▸ **What this task involves**
In the listing below, locate the line containing "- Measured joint" and the line containing "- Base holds". Output both of them and every line between, exactly as written, and nothing more.

▸ **The data**
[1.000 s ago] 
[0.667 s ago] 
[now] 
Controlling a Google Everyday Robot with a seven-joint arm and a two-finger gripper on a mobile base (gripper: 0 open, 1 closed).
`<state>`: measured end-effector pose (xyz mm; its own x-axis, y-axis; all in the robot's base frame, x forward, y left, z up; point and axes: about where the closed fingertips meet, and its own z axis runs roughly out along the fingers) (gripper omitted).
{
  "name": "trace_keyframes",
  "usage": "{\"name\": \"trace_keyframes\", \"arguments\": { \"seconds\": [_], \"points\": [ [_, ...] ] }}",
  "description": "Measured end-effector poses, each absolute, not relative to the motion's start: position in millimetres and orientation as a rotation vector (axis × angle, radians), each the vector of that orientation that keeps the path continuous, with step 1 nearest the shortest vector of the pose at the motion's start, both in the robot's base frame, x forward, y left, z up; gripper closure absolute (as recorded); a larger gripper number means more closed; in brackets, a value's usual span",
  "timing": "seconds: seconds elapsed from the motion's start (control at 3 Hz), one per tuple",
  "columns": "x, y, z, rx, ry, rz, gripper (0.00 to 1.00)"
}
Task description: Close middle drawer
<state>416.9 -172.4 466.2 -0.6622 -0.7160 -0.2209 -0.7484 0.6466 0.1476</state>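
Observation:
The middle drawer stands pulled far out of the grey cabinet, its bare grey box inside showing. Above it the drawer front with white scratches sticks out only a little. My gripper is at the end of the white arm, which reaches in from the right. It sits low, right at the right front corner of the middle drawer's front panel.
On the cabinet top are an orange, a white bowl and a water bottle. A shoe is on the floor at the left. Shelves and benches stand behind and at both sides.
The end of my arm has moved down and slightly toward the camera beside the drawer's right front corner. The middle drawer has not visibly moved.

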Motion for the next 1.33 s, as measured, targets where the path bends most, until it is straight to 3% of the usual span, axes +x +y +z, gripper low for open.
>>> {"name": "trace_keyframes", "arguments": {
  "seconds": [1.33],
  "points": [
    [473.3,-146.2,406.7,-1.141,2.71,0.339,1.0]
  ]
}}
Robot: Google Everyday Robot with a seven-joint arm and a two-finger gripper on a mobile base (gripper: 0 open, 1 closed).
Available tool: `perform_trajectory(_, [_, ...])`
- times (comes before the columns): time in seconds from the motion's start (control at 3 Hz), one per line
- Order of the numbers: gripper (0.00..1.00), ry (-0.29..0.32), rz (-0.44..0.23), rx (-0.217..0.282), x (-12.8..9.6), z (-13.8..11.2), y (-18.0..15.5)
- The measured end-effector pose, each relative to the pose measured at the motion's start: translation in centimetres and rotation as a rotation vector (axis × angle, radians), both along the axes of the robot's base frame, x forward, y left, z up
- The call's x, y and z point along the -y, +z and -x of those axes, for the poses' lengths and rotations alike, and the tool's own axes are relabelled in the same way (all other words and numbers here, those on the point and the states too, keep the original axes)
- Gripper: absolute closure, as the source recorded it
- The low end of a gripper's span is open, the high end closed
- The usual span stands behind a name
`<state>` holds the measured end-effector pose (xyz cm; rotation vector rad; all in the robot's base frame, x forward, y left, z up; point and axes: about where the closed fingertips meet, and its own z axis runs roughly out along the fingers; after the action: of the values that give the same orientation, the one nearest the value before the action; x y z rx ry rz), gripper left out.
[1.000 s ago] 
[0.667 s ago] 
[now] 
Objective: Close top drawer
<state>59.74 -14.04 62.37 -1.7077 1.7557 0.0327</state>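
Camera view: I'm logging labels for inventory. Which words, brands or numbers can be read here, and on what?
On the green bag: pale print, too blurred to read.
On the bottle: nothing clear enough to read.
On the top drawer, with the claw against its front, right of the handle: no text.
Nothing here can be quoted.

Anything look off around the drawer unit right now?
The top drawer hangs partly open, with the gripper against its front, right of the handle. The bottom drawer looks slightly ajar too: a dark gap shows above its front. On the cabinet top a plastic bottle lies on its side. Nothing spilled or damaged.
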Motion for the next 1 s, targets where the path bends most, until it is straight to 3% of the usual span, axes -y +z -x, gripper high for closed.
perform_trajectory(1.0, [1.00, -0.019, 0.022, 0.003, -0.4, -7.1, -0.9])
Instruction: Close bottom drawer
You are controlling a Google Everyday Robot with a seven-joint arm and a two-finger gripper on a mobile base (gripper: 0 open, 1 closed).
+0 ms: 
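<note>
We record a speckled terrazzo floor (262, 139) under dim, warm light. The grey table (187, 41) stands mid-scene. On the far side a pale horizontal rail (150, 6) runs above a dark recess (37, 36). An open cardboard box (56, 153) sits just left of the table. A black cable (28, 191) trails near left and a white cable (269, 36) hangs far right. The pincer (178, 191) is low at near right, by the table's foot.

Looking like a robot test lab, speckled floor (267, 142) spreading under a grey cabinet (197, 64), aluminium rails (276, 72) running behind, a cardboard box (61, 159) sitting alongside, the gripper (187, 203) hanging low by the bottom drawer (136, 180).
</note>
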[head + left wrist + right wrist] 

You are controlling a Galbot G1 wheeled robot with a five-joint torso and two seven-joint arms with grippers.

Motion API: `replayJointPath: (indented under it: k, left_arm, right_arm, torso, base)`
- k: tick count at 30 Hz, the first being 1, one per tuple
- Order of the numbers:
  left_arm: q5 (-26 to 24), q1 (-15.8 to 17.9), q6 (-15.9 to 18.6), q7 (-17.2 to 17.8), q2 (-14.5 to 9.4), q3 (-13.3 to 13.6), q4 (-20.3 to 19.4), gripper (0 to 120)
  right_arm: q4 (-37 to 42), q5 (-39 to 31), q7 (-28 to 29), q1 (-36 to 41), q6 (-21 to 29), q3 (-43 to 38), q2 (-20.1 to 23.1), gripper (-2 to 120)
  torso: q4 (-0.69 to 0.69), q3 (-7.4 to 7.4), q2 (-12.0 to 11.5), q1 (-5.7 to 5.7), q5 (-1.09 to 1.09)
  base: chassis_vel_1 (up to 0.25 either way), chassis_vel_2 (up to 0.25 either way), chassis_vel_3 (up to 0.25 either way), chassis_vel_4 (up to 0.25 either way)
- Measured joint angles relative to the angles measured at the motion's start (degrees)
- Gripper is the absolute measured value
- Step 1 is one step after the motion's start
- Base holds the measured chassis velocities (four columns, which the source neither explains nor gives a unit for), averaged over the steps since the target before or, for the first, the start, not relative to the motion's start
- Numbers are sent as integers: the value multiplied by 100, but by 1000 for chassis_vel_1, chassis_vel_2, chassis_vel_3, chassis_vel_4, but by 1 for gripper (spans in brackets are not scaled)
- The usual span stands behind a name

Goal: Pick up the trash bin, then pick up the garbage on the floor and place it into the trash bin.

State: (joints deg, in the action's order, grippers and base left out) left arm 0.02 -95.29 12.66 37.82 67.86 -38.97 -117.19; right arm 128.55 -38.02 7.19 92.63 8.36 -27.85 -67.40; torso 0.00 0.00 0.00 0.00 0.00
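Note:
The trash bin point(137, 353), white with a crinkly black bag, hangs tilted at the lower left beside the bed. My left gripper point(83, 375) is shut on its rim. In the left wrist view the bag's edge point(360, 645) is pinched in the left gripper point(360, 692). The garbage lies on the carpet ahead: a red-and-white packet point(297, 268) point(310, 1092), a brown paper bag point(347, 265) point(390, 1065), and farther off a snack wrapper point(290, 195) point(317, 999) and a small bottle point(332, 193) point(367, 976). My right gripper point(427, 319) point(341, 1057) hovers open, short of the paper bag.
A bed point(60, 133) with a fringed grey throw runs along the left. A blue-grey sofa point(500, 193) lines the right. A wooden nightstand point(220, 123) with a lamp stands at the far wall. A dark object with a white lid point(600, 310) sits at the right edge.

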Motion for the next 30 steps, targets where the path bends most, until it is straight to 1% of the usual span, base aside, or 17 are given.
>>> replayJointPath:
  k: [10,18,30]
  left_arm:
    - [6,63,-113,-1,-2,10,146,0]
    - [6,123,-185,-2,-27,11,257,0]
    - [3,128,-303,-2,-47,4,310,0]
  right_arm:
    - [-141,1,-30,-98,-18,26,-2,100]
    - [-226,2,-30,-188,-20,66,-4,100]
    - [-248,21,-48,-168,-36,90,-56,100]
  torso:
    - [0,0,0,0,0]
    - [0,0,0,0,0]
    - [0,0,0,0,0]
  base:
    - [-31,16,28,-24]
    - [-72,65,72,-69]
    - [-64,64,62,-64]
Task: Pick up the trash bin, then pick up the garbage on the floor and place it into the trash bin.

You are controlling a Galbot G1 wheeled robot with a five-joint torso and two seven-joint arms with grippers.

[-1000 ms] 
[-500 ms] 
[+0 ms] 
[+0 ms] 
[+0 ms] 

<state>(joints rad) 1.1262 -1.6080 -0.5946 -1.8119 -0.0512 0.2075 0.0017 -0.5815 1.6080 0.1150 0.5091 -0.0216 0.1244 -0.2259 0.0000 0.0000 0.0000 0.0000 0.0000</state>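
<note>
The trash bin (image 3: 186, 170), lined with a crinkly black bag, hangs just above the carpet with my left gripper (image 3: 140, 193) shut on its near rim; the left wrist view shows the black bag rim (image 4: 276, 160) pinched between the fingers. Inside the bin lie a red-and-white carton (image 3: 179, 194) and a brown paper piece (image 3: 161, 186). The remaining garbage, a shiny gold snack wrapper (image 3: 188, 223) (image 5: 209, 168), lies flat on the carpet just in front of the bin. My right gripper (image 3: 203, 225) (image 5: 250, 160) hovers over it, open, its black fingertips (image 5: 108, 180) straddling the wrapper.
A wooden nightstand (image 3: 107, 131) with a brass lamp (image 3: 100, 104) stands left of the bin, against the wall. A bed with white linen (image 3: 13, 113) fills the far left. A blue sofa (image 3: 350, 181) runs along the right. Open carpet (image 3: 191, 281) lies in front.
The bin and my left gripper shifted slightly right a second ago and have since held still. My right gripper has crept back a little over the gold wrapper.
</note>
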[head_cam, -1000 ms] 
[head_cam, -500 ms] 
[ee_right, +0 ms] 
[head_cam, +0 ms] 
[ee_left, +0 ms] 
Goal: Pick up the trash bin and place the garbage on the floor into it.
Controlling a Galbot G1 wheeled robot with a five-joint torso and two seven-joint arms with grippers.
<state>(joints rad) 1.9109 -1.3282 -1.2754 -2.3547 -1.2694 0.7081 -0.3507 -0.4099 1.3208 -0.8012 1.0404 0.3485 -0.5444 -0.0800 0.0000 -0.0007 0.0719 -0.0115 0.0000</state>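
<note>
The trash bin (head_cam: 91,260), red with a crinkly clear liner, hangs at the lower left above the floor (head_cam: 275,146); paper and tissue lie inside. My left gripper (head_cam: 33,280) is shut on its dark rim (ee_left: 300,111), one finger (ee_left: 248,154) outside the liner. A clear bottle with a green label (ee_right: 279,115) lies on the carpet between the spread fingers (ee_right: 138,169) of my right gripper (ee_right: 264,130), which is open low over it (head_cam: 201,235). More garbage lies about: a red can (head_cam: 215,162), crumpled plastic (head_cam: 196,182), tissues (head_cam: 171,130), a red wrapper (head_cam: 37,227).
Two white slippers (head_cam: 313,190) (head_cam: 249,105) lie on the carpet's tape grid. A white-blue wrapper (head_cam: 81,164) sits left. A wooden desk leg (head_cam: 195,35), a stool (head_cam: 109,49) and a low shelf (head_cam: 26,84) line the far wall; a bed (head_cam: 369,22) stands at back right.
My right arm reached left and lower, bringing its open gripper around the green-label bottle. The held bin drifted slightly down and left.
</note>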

▸ **Response area**
- Measured joint angles relative to the angles measured at the motion's start (degrees)
- Gripper is the absolute measured value
- Step 1 is one step after the motion's start
- Base holds the measured chassis velocities (four columns, which the source neither explains nor gives a unit for), averaged over the steps since the target before or, for the first, the start, not relative to the motion's start

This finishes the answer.